1. Her writing is scintillating and alluring and funny – we need more commentators on gender and desire who keep a keen eye on their style. I especially love these missives from her satirical advice column for Spy magazine:

“Sex is the biggest electric company of them all. It shocks, short-circuits, overloads, and generally fries the brains.”

On Madonna’s book Sex “wrapped in Warhol silver like an interstellar candy bar, [Sex] promises a flight of imagination but delivers a very bumpy ride”.

Paglia knows sex won’t go away. Her feminism grapples with the forces of desire.

2. She’s an individualist feminist. What’s that? At a time when new feminist activism has so much potential to push things forward, being aware of feminism’s history is crucial.

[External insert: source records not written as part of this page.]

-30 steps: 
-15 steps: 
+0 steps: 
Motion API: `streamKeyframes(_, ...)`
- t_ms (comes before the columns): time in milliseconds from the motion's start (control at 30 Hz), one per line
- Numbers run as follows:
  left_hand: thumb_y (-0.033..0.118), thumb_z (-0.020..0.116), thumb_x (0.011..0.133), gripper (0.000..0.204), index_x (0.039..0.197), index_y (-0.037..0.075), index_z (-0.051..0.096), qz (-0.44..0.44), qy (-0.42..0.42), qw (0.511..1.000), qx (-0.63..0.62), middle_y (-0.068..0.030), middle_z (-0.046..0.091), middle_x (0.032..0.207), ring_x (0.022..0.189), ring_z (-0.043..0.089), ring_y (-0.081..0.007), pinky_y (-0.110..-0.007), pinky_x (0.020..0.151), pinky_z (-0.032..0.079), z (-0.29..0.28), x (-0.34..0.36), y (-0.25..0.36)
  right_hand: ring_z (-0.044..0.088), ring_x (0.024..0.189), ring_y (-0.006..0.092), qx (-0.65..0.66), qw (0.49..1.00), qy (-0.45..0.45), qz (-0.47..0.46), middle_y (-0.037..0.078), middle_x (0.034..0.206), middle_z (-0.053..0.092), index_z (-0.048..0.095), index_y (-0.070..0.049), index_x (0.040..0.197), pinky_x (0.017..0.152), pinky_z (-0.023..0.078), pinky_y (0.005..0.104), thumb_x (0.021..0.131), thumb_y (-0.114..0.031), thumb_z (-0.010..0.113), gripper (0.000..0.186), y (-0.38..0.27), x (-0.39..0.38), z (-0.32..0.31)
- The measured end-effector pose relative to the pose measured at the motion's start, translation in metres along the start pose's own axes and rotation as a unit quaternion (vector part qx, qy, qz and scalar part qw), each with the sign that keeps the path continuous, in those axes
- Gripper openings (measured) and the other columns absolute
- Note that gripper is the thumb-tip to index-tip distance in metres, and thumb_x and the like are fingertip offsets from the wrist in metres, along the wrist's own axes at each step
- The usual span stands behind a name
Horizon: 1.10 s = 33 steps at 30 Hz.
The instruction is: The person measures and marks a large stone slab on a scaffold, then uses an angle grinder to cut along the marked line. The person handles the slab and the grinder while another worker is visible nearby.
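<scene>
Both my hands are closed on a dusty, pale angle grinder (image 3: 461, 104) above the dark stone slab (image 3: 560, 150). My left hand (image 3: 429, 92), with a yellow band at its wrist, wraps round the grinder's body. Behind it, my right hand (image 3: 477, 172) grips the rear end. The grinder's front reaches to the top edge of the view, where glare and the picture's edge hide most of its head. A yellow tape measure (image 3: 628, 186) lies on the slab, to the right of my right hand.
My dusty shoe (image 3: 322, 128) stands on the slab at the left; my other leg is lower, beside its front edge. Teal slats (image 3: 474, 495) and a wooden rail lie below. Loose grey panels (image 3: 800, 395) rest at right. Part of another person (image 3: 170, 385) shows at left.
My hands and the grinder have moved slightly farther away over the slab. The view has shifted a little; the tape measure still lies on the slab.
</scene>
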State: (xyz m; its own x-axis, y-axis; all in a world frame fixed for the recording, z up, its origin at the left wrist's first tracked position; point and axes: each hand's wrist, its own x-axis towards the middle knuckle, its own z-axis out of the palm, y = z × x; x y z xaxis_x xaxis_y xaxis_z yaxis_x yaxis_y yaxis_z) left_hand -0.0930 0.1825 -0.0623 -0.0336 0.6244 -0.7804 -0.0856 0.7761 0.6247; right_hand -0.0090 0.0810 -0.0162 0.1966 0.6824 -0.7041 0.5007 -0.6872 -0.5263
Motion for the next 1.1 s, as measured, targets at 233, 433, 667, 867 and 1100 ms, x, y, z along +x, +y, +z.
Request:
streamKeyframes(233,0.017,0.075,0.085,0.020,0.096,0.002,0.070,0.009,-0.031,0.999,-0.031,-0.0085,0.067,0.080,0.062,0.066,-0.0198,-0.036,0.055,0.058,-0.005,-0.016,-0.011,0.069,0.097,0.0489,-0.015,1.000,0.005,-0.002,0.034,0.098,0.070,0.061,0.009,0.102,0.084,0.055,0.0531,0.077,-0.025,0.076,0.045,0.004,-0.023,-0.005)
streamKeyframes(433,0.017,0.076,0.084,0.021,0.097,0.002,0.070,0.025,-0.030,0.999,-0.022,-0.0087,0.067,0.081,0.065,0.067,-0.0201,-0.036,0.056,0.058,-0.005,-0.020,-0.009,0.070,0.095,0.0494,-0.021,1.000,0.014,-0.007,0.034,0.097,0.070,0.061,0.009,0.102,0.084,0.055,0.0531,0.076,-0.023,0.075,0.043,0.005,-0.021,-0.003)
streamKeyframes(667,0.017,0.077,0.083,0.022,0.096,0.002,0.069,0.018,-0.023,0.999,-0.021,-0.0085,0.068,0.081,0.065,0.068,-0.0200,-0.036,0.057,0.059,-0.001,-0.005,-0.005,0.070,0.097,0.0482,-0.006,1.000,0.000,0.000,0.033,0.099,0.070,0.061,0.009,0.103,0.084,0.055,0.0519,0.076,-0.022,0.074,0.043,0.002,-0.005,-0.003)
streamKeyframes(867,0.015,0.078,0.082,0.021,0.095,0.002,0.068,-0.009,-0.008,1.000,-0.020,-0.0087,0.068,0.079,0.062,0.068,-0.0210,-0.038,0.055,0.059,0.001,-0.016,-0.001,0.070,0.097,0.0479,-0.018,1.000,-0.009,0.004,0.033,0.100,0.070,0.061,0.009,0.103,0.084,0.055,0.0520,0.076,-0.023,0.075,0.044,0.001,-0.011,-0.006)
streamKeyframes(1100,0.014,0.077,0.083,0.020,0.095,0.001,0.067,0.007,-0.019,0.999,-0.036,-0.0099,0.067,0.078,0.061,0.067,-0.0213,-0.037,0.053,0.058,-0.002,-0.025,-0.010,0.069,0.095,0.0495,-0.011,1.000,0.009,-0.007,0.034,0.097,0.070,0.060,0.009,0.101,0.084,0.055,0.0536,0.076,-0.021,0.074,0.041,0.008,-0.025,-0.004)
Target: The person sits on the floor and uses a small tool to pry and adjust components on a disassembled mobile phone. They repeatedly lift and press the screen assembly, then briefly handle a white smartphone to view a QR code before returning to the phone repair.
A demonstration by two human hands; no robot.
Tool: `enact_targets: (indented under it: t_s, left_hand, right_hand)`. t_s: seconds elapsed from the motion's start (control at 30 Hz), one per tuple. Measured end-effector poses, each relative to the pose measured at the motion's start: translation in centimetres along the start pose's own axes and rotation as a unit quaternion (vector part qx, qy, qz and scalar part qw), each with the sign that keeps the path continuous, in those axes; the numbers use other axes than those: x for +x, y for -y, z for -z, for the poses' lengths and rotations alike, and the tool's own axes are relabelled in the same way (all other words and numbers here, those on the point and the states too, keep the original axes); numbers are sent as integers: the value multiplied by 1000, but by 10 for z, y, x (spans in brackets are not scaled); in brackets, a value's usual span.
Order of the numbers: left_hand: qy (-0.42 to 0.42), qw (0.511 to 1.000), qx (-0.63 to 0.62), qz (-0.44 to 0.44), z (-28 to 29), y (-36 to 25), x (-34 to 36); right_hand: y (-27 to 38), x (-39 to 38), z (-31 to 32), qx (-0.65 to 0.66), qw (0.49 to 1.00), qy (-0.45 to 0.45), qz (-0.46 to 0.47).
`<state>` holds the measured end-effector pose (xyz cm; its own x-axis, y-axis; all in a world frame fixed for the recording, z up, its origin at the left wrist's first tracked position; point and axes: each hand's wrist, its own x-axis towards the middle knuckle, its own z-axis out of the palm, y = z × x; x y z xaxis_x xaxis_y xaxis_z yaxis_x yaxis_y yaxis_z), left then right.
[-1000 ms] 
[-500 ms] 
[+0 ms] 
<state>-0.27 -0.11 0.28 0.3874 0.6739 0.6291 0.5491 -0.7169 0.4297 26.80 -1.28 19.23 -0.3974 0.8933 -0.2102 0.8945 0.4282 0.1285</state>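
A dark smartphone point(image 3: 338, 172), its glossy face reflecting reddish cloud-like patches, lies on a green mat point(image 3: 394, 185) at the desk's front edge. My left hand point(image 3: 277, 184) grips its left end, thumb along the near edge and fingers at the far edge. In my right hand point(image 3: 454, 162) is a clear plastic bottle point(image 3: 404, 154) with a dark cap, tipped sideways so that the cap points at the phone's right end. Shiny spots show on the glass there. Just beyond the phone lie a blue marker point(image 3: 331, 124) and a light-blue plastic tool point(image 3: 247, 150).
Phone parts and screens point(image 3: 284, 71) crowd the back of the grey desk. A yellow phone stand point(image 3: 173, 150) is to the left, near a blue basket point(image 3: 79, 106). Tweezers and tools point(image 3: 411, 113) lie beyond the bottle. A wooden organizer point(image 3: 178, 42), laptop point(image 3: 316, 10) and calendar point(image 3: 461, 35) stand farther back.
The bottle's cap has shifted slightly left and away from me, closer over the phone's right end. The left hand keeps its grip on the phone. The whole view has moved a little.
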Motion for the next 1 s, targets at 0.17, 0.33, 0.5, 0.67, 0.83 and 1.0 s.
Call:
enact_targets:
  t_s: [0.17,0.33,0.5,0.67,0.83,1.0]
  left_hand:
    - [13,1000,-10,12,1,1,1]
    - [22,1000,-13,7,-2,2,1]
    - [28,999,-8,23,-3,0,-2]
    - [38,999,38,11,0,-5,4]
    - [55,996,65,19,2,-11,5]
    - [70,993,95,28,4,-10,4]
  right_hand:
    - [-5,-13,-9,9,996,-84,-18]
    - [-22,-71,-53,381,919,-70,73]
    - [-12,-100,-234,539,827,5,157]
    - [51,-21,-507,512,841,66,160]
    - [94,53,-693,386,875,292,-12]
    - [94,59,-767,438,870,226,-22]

Individualist feminism focuses on equal rights and on removing class and gender oppression via law. It calls for women to take responsibility for their own lives, and holds that a woman’s sexual choices should be made by her and her alone (I’m paraphrasing Wikipedia here). All of this is distinct from gender feminism, for example, which asserts that gender is performative, socially-induced and separate from biological sex. Being aware of the different ways in which feminist discussion can be framed, the different emphases it might choose to make, especially in relation to sexuality and desire, is deeply important at a time when so much constructive energy is being focused on the shifting of paradigms.  

3. Paglia once shared grapes and wine with Lauren Hutton while talking about the importance of “keeping men hot” and “the glory of male lust” in a black Gaultier corset dress. In 1992, Luca Babini’s film Sex War saw the two discuss their love of the distinct qualities of male desire and male sexuality. Paglia’s thinking, which foregrounds women’s equality, respect and pleasure, suggests the mutuality of desire is central to any debate.

4. Paglia is anything but politically correct – she is brave, she makes us think, she demands to be read in full – only then can we accurately glean her position; she is not Twitter-friendly. Setting out the terms of her intellectual career long before the advent of the internet, Paglia has complex, layered, inventive ideas that can’t be articulated in soundbites. She asks a lot of her reader: she asks for our time and patience.

Read her now on Trump and Hillary Clinton, on Bradley Cooper’s remake of A Star is Born and on Barbra Streisand and Nefertiti. Camille Paglia is like Marmite. And I like her.